Hargis also acknowledged that swimming at the national level is an arduous task for a country as competitive as Australia, but a goal he believes Van der Laan can achieve.

Senior diver Amy Read is another standout international recruit who has built a successful career in her four years with the Panthers. Read, from Leeds, England, qualified for the NCAA Championships in each of her first three seasons, and broke the school record in women’s platform diving last year with a 289.65 against West Virginia.

Like Van der Laan, Read didn’t really see going to school in the United States as a realistic option. Diving head coach Katie Kasprzak, who went to school in Leeds, gave some insight into how segregated school and sport are in England.

“There are no collegiate sports scholarships — there are teams, but they’re basically like intramural teams,” Kasprzak said. “Many divers will either put on hold or choose not to attend college as they pursue their international diving career.”

For Read, choosing one over the other was not an option. Majoring in communications, she wants to go to high school and find a job in the United States. She said Kasprzak’s experience diving in England and then coming to the United States was a big factor in her choosing Pitt to pursue both her academic and athletic careers.

“Oh, she’s definitely played a big part in my diving career,” Read said. “I think there was just something about the way she contacted me and it was obvious she felt comfortable there, she knew what it was like to move to America.”

Despite their success in the pool, there are a number of difficulties that come with being an international athlete, especially in the past two years with the COVID-19 pandemic. According to Van der Laan, he hasn’t returned to Australia in nearly 16 months, making the challenge of being thousands of miles from home even greater.

“First of all, your immediate family is on the other side of the world, and my freshman year, that was probably one of the biggest things I had to come to terms with,” he said. “I’m lucky enough to have contact with my family back home a few times a week, so that certainly helps, but you know, it’s hard not being able to go home for Christmas and all those holidays.”

Read said she was lucky enough to get home for Christmas and that she’s lucky not to be as far from Pittsburgh as some of the other international athletes.

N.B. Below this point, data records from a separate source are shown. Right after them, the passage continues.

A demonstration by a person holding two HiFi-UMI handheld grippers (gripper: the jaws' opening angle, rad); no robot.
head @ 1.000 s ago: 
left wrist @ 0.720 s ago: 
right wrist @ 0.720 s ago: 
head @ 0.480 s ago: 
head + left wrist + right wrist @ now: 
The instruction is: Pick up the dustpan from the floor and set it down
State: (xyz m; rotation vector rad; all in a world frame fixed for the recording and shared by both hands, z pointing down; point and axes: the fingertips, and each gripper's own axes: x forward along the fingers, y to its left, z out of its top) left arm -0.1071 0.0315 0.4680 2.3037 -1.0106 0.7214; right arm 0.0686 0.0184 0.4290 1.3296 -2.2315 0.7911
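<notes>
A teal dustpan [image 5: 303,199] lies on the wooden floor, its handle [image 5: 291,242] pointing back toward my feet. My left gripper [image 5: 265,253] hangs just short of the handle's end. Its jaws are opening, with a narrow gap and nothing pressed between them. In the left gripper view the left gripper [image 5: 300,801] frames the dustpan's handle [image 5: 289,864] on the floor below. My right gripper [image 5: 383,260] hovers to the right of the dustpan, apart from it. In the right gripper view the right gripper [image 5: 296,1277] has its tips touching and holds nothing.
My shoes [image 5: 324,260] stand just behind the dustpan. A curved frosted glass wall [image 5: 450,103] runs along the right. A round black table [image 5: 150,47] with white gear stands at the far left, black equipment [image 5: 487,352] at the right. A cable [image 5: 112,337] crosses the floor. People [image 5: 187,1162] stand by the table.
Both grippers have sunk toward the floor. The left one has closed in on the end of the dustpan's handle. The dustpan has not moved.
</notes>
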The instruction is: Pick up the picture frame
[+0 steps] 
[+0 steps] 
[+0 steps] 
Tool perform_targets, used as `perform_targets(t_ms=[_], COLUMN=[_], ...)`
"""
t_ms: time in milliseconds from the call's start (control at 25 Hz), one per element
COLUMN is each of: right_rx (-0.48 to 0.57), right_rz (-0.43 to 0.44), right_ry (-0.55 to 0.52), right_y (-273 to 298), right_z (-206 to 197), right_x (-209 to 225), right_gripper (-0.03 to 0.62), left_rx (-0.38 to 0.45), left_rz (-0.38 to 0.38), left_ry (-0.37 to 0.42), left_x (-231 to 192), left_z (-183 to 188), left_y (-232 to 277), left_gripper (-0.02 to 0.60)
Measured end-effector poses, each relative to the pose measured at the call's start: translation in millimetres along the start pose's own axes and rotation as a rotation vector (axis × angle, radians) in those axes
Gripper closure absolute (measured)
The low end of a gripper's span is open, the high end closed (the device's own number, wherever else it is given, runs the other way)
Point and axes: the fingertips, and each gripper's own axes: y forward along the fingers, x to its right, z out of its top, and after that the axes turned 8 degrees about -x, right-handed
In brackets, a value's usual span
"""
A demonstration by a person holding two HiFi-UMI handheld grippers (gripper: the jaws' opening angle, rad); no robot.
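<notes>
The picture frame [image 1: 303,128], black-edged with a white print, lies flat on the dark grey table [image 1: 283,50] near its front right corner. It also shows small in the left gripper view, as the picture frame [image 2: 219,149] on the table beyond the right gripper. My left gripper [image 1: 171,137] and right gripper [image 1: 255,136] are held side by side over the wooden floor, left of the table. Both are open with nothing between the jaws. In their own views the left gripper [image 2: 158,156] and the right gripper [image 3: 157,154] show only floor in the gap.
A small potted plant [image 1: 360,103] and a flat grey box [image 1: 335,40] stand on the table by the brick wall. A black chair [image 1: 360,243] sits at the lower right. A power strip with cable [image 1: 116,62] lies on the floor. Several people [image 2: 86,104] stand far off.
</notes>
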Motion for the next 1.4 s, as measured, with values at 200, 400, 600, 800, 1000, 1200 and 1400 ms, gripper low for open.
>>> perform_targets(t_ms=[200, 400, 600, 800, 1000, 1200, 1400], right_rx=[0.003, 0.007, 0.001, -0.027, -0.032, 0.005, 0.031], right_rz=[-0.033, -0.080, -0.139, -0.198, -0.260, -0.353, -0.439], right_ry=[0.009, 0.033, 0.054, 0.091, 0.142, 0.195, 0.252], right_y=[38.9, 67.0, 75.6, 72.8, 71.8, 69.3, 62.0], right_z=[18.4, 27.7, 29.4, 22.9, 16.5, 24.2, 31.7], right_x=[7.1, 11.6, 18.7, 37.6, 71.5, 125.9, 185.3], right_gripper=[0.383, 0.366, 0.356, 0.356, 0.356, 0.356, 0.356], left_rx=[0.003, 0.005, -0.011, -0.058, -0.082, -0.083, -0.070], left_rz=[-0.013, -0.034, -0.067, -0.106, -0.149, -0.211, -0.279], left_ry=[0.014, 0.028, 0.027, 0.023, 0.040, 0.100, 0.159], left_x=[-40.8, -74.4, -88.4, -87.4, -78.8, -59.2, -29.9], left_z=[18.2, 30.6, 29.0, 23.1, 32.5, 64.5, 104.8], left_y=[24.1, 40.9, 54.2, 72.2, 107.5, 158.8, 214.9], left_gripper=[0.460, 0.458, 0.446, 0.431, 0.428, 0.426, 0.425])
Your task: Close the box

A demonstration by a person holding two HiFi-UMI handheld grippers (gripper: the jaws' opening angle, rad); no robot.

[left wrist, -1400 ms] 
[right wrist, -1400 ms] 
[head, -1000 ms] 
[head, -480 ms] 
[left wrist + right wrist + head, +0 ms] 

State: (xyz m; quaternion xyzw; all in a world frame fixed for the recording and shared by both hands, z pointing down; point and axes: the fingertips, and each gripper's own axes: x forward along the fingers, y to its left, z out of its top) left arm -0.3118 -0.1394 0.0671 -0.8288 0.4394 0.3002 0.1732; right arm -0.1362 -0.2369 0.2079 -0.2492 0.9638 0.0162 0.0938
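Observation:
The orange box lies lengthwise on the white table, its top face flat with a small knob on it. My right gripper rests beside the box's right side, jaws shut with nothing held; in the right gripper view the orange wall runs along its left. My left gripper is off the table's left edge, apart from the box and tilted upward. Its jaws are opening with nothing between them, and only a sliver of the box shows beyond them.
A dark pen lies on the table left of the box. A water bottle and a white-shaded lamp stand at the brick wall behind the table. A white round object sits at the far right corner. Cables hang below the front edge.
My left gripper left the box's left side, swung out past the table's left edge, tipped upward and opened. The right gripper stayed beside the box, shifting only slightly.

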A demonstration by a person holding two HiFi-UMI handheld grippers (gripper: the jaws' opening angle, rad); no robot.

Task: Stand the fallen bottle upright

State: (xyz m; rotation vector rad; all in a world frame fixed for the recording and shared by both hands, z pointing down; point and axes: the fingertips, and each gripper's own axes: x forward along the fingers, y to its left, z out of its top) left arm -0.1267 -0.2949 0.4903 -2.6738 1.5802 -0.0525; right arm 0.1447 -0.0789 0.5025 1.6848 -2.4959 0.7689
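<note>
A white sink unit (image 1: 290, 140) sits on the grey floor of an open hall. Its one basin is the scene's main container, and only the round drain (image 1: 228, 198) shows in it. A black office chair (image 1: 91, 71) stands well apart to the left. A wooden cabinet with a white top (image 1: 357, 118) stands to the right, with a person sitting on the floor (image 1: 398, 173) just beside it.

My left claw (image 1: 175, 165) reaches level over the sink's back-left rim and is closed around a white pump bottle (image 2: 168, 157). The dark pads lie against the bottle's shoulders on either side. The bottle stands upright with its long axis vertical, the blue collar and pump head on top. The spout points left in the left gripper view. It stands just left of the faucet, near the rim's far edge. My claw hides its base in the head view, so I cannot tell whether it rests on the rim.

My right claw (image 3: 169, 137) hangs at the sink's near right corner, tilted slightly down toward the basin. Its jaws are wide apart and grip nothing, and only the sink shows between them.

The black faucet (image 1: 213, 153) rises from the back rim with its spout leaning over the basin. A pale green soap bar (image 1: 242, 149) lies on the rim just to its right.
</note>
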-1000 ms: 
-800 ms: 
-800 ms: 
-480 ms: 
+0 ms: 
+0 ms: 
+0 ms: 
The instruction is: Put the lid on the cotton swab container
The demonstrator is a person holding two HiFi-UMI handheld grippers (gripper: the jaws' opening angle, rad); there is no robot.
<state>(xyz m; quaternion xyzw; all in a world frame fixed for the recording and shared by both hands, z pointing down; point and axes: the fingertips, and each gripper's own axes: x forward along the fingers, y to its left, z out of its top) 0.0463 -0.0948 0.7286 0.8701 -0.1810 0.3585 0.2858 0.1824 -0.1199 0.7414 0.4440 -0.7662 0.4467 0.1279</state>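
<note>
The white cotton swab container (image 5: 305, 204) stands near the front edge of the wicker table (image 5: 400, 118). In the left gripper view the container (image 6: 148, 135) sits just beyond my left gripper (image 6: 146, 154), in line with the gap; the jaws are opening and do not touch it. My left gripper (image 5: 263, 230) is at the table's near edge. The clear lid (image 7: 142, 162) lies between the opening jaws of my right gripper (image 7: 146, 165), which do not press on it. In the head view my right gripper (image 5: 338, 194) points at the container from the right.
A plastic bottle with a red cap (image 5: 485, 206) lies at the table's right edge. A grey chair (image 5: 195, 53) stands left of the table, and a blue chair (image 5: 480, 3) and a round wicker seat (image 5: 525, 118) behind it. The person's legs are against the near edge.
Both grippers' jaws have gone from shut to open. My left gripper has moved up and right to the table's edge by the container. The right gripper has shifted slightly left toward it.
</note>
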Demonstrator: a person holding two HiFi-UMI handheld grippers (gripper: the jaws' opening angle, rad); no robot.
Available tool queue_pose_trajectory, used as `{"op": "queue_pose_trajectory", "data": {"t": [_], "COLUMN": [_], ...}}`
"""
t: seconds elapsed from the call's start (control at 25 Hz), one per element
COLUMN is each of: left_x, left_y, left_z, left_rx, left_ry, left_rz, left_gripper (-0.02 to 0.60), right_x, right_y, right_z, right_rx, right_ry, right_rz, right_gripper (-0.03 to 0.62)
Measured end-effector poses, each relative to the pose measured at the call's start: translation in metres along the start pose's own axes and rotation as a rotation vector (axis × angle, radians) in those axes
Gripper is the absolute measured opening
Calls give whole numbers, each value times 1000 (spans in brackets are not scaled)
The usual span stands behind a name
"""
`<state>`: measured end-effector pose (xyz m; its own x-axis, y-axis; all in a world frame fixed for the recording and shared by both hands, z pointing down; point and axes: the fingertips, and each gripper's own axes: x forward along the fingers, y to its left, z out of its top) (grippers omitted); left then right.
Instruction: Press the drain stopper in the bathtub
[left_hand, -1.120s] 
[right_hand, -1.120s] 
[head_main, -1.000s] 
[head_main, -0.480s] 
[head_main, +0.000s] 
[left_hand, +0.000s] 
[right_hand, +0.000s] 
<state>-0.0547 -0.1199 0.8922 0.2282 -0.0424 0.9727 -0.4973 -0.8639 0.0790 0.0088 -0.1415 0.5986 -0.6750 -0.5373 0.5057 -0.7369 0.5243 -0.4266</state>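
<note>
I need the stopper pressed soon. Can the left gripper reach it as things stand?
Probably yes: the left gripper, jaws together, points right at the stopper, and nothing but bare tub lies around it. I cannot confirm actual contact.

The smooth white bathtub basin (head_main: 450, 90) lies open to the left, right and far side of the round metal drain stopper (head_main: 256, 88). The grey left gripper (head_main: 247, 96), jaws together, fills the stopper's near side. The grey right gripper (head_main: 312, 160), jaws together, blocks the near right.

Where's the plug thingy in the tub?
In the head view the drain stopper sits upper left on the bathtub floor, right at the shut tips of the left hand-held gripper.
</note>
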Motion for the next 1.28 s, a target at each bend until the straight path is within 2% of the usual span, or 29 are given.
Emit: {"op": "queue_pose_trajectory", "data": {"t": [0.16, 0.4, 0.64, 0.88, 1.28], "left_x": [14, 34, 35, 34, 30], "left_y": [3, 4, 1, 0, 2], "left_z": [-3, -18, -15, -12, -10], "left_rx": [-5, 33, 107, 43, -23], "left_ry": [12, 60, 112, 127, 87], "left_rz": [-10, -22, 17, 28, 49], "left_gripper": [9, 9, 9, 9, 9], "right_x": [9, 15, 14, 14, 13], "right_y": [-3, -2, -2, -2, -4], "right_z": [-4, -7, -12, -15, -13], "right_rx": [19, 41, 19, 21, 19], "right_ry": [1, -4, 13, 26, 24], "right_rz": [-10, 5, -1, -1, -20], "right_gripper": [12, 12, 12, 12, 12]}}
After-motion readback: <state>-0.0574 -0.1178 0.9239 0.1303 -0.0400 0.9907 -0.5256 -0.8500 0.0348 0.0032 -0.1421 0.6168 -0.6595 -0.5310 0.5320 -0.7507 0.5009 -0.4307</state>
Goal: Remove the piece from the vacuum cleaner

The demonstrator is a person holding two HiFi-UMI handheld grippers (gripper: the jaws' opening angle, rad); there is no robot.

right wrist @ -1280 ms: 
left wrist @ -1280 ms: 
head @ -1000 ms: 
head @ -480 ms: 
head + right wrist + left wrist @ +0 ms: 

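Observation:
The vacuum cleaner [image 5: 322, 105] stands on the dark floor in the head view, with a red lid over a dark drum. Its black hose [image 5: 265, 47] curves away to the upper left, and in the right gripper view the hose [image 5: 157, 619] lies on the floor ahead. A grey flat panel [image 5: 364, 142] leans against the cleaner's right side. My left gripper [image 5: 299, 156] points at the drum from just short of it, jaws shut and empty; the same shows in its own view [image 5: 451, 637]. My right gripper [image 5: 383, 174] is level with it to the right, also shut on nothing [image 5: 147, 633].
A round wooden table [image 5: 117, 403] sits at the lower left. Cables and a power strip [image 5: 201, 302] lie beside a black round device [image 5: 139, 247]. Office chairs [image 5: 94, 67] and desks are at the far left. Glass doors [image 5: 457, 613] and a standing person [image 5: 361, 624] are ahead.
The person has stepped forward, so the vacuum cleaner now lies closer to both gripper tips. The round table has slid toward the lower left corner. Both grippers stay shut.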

She said having other athletes around her who are all dealing with the stress of returning home to other countries has alleviated some of the stress associated with competing abroad.

“You’re not alone in the situation you’re in,” Read said. “Like, sometimes, when I’m having a hard time, I always know who the best people to talk to are because they’re going to have a hard time too. I do know that there are some student athletes in Pitt who couldn’t go home this Christmas because it was so bad in Europe.”

Dealing with the challenges of competing for championships, fighting homesickness and dealing with extended periods of time away from their home countries due to the pandemic has formed a bond between not only the international athletes but also their domestic counterparts. Kasprzak said she is very proud of how the athletes overcame the obstacles and made the most of stressful conditions.

“They really put their heads down, leaned on each other and did everything they could to make the best of the situation – and that’s something the whole team did, not just the internationals,” said Kasprzak. “Everyone is leaning on each other and there is a great support network here.”